Need to let visitors know that your team is away, a sale is underway, or a deadline is approaching before they submit the form? Placing a notification at the top of your form is a good way to grab their attention. But how do you actually add them in Gravity Forms?

Gravity Wiz Form Notifications is a free, no-code plugin that adds such capabilities to Gravity Forms. Write a message, set a date range, and it will appear at the top of your form automatically for that window, then disappear when it’s finished.

It’s easy to configure, but more flexible than it seems. Here are some examples of how to take advantage of it!

Gravity Wiz is a third-party certified developer and its add-ons are not supported by Gravity Forms. As always, we recommend that you evaluate all plugins extensively to ensure they suit your purposes before installation on your website.

Sales and special offers

Running a flash sale or limited time offer? A notice placed at the top of your registration or order form ensures visitors know about it before it’s gone.

Gravity Wiz-Weekend sales promo notifications are displayed on top of e-commerce forms.

Form Notifications supports date merge tags, so you can insert the exact offer end date into your message automatically.

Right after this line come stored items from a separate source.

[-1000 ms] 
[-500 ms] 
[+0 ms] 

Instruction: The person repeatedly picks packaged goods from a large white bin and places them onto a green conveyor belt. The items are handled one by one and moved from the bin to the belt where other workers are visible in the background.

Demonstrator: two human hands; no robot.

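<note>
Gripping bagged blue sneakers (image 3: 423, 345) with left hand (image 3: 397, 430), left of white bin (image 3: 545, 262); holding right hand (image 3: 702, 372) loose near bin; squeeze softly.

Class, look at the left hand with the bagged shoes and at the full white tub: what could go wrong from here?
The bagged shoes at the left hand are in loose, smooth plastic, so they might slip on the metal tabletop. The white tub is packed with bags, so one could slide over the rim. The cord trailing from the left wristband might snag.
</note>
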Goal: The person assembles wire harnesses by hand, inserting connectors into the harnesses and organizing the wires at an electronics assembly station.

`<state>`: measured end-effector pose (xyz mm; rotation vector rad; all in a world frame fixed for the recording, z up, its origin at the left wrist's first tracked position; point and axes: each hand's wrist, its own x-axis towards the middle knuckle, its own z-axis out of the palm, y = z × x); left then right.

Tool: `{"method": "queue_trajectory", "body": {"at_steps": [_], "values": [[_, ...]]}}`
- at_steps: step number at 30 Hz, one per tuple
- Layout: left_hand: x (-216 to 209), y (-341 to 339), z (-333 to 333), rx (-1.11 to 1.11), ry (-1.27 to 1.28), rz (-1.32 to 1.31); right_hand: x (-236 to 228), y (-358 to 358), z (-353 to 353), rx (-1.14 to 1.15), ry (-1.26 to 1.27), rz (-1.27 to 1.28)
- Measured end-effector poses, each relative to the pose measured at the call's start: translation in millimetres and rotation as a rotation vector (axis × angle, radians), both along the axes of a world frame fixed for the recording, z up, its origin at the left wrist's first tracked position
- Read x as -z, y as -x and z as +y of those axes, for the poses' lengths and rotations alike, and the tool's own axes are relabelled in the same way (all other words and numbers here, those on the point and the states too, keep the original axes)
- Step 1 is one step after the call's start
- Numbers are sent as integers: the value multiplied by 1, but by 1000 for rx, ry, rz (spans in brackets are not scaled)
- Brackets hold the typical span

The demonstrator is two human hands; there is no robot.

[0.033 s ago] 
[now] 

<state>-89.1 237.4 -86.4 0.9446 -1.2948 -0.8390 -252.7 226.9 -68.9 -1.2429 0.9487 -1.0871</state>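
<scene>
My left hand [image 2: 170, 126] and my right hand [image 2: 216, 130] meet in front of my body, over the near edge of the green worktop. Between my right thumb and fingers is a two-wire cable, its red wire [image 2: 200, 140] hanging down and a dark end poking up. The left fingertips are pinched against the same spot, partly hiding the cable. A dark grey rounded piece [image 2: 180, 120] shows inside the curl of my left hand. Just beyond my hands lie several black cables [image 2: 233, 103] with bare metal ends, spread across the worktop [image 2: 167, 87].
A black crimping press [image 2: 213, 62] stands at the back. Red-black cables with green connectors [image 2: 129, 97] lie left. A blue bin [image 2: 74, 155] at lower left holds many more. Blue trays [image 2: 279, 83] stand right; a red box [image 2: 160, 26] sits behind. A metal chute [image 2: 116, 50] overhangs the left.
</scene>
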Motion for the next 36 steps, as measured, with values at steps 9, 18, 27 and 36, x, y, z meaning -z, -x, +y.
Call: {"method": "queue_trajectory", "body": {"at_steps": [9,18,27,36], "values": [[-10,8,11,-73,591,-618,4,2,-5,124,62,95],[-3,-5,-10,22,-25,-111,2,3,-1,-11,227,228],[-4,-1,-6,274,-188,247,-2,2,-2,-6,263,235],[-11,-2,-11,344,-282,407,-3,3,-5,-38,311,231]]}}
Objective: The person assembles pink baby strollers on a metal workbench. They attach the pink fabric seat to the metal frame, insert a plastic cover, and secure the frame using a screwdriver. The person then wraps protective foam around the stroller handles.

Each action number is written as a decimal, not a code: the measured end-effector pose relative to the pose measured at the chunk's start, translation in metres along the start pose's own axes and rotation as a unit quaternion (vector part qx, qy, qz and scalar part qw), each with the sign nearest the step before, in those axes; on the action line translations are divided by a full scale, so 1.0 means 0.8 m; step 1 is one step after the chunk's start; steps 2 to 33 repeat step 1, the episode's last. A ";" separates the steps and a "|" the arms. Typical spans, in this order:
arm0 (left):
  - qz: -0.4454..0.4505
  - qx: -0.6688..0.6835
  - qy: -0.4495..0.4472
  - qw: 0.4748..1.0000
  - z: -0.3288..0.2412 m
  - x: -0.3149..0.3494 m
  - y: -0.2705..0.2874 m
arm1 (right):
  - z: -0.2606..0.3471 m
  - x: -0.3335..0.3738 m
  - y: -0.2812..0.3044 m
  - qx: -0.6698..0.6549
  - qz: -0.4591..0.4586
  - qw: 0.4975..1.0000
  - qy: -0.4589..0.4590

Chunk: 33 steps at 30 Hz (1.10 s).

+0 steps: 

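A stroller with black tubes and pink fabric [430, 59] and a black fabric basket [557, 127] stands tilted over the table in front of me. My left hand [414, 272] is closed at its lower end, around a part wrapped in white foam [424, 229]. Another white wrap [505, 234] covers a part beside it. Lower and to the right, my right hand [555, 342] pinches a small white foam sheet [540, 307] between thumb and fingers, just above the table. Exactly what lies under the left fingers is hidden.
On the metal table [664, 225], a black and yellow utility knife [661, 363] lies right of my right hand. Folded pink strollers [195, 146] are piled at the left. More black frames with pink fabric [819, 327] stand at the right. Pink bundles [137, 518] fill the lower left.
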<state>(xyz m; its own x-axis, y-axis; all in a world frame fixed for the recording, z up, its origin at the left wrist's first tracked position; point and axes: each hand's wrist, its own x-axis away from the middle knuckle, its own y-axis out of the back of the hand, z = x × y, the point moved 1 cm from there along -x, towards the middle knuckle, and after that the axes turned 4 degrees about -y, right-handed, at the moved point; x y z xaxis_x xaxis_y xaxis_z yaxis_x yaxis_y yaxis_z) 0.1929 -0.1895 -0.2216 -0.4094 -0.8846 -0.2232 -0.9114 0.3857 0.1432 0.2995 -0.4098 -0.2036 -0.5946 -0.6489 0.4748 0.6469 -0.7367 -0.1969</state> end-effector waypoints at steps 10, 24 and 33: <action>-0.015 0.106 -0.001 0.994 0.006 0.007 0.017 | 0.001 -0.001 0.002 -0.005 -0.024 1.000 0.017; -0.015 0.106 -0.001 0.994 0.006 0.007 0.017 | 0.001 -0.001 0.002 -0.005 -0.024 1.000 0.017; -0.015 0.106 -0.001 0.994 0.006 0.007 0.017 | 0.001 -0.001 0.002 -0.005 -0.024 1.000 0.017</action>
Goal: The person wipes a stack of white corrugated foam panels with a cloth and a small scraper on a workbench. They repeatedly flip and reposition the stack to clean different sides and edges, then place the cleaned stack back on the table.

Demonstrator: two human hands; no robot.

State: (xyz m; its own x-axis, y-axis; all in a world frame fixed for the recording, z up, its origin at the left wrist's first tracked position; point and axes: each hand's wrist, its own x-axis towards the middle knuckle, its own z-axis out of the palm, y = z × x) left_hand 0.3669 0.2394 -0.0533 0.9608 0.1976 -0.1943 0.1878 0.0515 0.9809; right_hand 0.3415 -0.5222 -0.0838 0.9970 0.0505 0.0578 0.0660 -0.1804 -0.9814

These notifications remain accurate every time you reuse them for new promotions.

Time sensitive reminders

For forms with a time limit (signup window, registration deadline, or upcoming event), you can pop up a reminder at the top of the form for a certain period of time before that.

For example, a workshop registration form could display notifications starting a week before the venue closes.

A registration deadline notice is displayed at the top of the event registration form.

Early Notification settings allow you to specify exactly how many days before due date notifications start appearing. Once the time limit has passed, it will disappear automatically.

Office closure

When the holidays come or your team goes away for a few days, your form remains active and visitors continue to visit it. With Form Notifications, you set a start and end date for the close and the notification displays at the top of the form for that window.

For annual closes, you can use wildcard dates, which allow you to set a recurring date range without specifying a year, so that notifications run automatically every time.

Gravity Wiz-Holiday closure notice is displayed above the order form.

For example, setting December 25th as the start date and January 5th as the end date covers your entire holiday break and shows visitors exactly when you will be back. Configure it once and run automatically every year.

Run multiple notifications at once

You can enable more than one notification on the same form at the same time. Each is in its own feed inside your form settings, and they are stacked on top of the form in whatever order you set them.

This is useful when two things are happening at the same time, like a sitewide sale and a free shipping offer, and you want both to be visible before a visitor submits.

The Gravity Wiz-Two stacked form notification is displayed above the registration form.

Just drag and drop on the feed list to set the display order.

Gravity Wiz-Drag and drop reordering of feeds in the Form Notifications feed list.

Recurring notifications

Some notifications don’t follow a specific date—they follow a pattern. Maybe your support team is unavailable on the last Friday of the month, you run a maintenance window on the first Sunday of the quarter, or intake forms reopen on a set schedule.

For these situations, Form Notifications supports natural language dates, so you can explain your schedule in plain English instead of manually calculating specific dates every time.

The Notification form displays a displayed date field "First week of this month" typed in the start and end date columns

Type something like “First Sunday of this month” into the date field and Form Notification will determine the correct date itself.

Gravity Wiz Scheduled maintenance notifications are displayed above the Gravity Form support form.

Ready to add a notification to your form?

GF Form Notifications are available free from Gravity Wiz. Visit the Gravity Wiz Form Notification documentation to see everything it can do.

PakarPBN

A Private Blog Network (PBN) is a collection of websites that are controlled by a single individual or organization and used primarily to build backlinks to a “money site” in order to influence its ranking in search engines such as Google. The core idea behind a PBN is based on the importance of backlinks in Google’s ranking algorithm. Since Google views backlinks as signals of authority and trust, some website owners attempt to artificially create these signals through a controlled network of sites.

In a typical PBN setup, the owner acquires expired or aged domains that already have existing authority, backlinks, and history. These domains are rebuilt with new content and hosted separately, often using different IP addresses, hosting providers, themes, and ownership details to make them appear unrelated. Within the content published on these sites, links are strategically placed that point to the main website the owner wants to rank higher. By doing this, the owner attempts to pass link equity (also known as “link juice”) from the PBN sites to the target website.

The purpose of a PBN is to give the impression that the target website is naturally earning links from multiple independent sources. If done effectively, this can temporarily improve keyword rankings, increase organic visibility, and drive more traffic from search results.